- [Activity]
Output the lines of the listing below exactly, starting at the line containing "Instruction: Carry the" and stopping after the last line, with any pictures dropped.

- [Information supplied]

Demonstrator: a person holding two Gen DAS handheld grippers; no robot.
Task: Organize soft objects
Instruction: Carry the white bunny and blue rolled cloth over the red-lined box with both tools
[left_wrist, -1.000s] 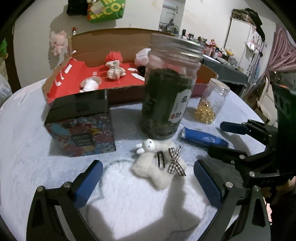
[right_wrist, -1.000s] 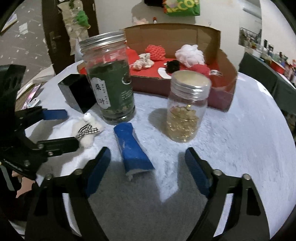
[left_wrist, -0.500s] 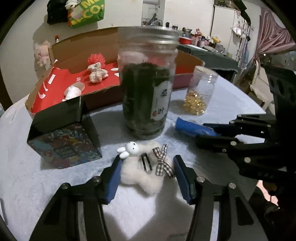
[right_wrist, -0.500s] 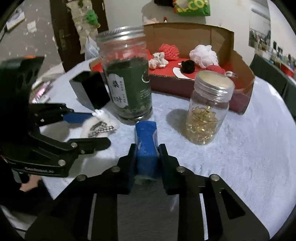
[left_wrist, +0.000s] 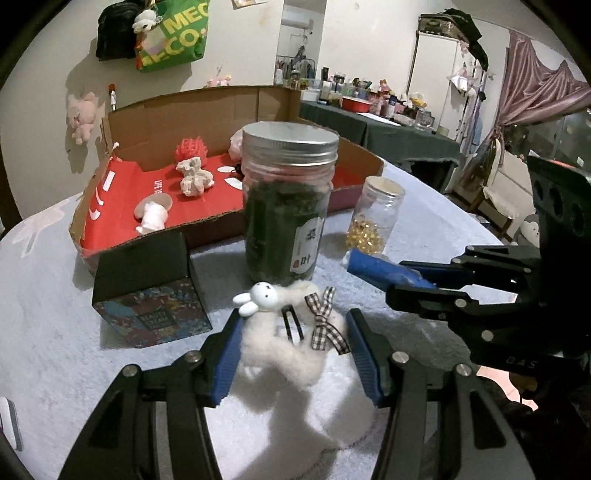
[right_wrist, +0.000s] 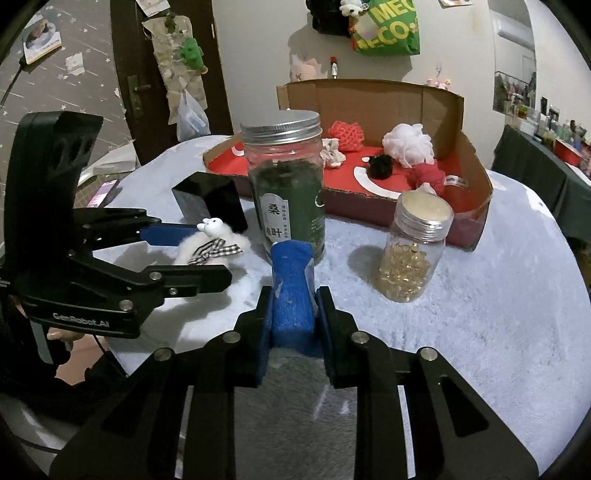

- [Your response]
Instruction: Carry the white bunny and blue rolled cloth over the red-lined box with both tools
[left_wrist, -1.000s] 
[right_wrist, -1.000s] 
[left_wrist, -0.500s] 
[right_wrist, -0.500s] 
[left_wrist, +0.000s] 
[right_wrist, +0.000s] 

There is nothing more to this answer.